Trauma masa kecil mempengaruhi perkembangan otak, terutama pada area yang berkaitan dengan pengaturan emosi dan respons terhadap stres, seperti hipokampus dan amigdala. Kerusakan pada bagian-bagian ini dapat meningkatkan sensitivitas terhadap stres dan mengganggu kemampuan individu untuk mengelola emosi, sehingga meningkatkan kerentanannya terhadap gangguan bipolar.
Dr. Lisetiawati mengingatkan masyarakat untuk mengenali tanda-tanda gangguan bipolar. Pada episode manik, gejalanya meliputi perasaan gembira yang berlebihan, penurunan kebutuhan tidur, peningkatan energi, perilaku impulsif seperti menghabiskan uang secara berlebihan, serta pengambilan keputusan yang mendadak. Pada episode manik yang lebih parah, gejala psikotik, seperti waham kebesaran dan halusinasi, bisa muncul.

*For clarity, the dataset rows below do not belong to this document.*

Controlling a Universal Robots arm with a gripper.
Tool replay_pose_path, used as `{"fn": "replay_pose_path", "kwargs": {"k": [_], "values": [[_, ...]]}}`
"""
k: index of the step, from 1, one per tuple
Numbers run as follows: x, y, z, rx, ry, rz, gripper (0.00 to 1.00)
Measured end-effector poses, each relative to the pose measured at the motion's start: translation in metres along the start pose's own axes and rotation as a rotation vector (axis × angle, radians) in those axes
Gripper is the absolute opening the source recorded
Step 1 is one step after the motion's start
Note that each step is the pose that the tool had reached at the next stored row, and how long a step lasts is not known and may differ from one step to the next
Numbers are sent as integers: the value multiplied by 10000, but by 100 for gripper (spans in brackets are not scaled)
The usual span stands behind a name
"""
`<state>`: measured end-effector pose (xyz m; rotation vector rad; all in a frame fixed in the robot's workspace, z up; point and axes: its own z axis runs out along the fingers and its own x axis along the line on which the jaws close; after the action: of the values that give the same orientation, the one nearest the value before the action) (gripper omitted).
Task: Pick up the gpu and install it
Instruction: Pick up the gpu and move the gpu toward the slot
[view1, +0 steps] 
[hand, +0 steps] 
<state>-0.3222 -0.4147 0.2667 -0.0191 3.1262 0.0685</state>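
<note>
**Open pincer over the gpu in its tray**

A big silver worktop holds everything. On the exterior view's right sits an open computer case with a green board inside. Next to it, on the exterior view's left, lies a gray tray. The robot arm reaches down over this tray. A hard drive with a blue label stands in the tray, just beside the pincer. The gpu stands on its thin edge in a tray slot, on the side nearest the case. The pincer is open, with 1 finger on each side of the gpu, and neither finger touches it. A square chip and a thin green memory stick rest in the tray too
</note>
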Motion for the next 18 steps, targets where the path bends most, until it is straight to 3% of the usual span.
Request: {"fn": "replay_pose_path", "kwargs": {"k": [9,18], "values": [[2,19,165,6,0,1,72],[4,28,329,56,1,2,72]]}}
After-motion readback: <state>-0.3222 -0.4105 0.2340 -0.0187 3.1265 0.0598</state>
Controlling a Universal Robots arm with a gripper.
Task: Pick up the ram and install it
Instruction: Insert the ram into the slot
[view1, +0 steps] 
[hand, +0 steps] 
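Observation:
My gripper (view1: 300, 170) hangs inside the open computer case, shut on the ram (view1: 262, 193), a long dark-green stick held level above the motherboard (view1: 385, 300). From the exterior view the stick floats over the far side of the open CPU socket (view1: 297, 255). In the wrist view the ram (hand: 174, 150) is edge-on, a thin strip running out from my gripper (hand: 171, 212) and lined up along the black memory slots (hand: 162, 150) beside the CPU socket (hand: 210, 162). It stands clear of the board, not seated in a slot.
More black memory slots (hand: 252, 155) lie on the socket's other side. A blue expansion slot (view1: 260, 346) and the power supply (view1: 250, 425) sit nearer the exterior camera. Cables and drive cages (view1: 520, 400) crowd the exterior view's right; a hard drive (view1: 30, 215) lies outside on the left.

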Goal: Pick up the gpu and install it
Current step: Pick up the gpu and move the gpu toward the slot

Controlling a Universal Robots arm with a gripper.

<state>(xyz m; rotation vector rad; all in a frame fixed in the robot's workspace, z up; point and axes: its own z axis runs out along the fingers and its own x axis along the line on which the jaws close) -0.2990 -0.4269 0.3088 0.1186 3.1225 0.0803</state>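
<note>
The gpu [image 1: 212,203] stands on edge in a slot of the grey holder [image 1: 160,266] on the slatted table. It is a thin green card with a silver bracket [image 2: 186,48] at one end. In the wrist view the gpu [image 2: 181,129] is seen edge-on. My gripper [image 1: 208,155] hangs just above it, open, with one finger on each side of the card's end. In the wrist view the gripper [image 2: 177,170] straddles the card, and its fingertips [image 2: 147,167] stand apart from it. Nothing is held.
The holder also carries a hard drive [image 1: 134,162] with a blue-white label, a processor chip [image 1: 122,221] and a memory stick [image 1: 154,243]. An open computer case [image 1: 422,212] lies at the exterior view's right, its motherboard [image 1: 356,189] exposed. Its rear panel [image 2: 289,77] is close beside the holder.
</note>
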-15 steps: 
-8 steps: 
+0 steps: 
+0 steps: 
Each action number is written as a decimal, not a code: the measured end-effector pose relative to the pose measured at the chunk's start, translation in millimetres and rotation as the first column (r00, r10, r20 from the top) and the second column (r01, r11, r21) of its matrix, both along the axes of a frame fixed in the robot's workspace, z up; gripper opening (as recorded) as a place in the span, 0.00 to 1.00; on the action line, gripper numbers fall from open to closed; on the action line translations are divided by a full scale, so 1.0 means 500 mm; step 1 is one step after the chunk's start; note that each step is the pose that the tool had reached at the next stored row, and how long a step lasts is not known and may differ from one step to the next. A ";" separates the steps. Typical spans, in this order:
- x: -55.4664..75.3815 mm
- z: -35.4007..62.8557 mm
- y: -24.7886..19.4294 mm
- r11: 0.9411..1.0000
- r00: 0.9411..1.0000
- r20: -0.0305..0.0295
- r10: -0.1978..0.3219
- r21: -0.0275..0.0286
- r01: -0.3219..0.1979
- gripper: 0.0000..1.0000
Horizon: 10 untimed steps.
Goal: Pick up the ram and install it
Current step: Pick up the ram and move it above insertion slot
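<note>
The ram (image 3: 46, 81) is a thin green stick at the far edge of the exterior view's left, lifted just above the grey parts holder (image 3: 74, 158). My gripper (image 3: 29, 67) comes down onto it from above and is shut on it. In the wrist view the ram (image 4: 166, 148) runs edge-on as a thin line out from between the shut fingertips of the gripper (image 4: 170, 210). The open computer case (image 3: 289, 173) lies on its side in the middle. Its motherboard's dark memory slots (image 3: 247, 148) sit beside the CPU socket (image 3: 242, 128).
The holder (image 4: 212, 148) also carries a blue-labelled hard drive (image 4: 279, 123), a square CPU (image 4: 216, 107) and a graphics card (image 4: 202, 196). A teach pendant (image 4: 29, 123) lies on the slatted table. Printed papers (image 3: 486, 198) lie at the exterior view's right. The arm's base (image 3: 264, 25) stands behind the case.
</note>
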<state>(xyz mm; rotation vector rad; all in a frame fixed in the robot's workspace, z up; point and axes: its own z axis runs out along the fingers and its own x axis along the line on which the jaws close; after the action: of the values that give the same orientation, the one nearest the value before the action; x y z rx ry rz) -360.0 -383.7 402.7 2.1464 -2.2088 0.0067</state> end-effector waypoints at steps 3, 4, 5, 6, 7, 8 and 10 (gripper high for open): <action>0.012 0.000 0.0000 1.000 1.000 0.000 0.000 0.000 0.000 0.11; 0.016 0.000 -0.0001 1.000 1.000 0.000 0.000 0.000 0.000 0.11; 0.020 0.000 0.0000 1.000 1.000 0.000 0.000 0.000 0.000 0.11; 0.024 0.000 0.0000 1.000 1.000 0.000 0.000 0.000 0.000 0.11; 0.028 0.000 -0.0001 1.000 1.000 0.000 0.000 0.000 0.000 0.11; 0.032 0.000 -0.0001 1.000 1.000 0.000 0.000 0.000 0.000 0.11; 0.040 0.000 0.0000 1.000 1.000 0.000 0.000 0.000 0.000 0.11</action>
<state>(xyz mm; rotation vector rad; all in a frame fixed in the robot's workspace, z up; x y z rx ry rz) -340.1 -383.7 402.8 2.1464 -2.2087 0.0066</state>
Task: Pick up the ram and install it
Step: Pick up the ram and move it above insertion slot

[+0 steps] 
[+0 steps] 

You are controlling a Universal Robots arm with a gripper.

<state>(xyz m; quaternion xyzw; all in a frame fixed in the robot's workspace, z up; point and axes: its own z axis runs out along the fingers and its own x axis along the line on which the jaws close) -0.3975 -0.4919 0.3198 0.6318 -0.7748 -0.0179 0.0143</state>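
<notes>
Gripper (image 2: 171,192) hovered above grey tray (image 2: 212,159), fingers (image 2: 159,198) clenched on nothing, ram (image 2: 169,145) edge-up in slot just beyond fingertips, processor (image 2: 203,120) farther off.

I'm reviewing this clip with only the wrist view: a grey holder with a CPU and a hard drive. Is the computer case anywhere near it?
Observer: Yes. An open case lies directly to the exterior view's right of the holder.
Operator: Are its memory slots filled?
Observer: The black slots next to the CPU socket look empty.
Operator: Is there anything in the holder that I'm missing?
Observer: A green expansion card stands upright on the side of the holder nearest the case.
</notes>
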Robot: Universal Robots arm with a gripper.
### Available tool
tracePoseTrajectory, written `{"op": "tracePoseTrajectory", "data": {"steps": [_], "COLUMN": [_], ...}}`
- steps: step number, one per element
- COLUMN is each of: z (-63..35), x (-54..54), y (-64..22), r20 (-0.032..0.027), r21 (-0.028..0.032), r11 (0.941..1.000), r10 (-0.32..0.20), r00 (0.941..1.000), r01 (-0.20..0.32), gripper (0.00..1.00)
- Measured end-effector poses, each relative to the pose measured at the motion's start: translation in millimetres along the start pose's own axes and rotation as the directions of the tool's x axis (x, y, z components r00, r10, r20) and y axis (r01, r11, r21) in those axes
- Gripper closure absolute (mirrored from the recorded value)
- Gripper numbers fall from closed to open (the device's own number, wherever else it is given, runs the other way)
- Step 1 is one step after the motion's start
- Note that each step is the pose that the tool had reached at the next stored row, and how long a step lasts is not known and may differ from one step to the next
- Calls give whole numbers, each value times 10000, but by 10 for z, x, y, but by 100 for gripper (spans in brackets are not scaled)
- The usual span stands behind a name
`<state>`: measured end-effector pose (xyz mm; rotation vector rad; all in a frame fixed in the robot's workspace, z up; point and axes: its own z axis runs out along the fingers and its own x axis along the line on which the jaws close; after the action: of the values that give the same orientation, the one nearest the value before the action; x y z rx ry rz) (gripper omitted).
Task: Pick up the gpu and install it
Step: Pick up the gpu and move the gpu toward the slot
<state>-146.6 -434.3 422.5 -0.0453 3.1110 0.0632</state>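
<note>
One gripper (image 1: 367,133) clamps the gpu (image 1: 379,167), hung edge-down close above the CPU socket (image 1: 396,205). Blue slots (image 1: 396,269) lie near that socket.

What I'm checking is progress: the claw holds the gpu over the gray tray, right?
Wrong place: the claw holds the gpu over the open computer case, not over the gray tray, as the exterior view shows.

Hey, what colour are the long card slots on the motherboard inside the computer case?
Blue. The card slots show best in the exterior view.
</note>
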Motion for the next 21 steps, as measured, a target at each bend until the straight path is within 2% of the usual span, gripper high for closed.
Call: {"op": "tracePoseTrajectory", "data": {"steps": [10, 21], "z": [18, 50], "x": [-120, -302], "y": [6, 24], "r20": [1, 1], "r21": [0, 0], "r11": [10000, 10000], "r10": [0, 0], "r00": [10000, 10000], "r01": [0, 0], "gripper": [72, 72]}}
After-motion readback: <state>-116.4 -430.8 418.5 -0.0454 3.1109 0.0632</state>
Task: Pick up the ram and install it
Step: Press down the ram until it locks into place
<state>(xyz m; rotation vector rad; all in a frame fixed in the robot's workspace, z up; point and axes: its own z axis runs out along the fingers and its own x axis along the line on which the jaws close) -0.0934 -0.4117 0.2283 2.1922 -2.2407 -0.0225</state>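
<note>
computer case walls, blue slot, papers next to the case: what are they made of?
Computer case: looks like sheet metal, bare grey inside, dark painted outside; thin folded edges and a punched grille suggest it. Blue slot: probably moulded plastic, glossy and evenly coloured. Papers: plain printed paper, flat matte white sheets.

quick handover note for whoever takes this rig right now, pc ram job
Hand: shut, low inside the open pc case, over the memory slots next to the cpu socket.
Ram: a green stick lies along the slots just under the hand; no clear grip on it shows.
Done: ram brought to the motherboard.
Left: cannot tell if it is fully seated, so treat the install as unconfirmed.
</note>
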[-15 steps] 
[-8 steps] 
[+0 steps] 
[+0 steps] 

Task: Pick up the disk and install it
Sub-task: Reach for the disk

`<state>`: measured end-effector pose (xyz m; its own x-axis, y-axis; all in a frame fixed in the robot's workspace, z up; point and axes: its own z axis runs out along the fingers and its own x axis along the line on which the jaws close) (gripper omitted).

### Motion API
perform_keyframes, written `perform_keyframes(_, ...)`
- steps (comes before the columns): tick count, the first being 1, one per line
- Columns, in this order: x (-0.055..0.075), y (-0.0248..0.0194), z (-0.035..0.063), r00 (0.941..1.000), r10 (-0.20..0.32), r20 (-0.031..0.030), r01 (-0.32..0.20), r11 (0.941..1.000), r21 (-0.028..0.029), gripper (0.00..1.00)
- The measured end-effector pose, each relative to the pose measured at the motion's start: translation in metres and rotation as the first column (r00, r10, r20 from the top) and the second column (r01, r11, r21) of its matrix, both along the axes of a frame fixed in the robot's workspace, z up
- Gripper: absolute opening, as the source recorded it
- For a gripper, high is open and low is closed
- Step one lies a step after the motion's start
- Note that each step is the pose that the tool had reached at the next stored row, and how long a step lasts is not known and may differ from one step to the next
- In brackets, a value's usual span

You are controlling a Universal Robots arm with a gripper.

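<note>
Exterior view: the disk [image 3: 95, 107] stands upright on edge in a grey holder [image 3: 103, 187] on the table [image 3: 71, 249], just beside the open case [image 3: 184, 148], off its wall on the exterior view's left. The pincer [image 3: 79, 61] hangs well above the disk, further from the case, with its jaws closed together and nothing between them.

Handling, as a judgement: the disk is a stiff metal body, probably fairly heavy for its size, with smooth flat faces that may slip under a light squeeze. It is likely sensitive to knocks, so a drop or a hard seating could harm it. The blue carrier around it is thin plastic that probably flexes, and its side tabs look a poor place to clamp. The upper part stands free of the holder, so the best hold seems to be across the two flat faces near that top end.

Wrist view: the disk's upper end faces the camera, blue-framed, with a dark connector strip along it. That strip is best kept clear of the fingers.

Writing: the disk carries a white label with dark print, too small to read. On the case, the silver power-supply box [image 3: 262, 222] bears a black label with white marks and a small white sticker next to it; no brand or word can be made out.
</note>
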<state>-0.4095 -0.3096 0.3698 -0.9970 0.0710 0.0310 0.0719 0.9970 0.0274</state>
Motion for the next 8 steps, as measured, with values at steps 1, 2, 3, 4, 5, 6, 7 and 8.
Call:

Sementara itu, pada episode depresi, penderita merasa sedih yang berkepanjangan, kehilangan minat dalam aktivitas yang sebelumnya disukai, merasa sangat lelah, atau merasa tidak berharga. Gejala lainnya termasuk kesulitan berkonsentrasi, perubahan nafsu makan, gangguan tidur, dan bahkan pikiran untuk bunuh diri.
Dalam sesi diskusi, Dr. Lisetiawati mengingatkan bahwa bipolar bukanlah gangguan yang bisa sembuh hanya dengan satu kali kunjungan ke dokter. Terapi dengan obat-obatan, seperti mood stabilizer dan antidepresan, sangat diperlukan untuk mengontrol gejalanya. Selain itu, psikoterapi, seperti Mindfulness Based Cognitive Therapy (MBCT), Cognitive Behavioral Therapy (CBT), dan Dialectical Behavior Therapy (DBT), juga terbukti efektif. Terapi keluarga juga sangat penting untuk membantu pasien mengelola emosinya dan membangun pola pikir yang lebih sehat.
Dr. Lisetiawati juga menekankan pentingnya dukungan keluarga bagi penderita bipolar. Keluarga yang memberikan dukungan yang konsisten sangat membantu dalam menjaga kestabilan kondisi penderita.
“Support dari keluarga sangat penting untuk menjaga agar kondisi penderita tetap stabil,” ujarnya.
Melalui acara ini, Dr. Lisetiawati berharap masyarakat dapat lebih memahami bahwa gangguan bipolar bukanlah sekadar perubahan suasana hati biasa. Ini adalah kondisi serius yang membutuhkan perhatian dan penanganan yang tepat. Edukasi semacam ini diharapkan dapat mengurangi stigma dan diskriminasi terhadap penderita, sehingga mereka merasa lebih diterima dan didukung dalam masyarakat.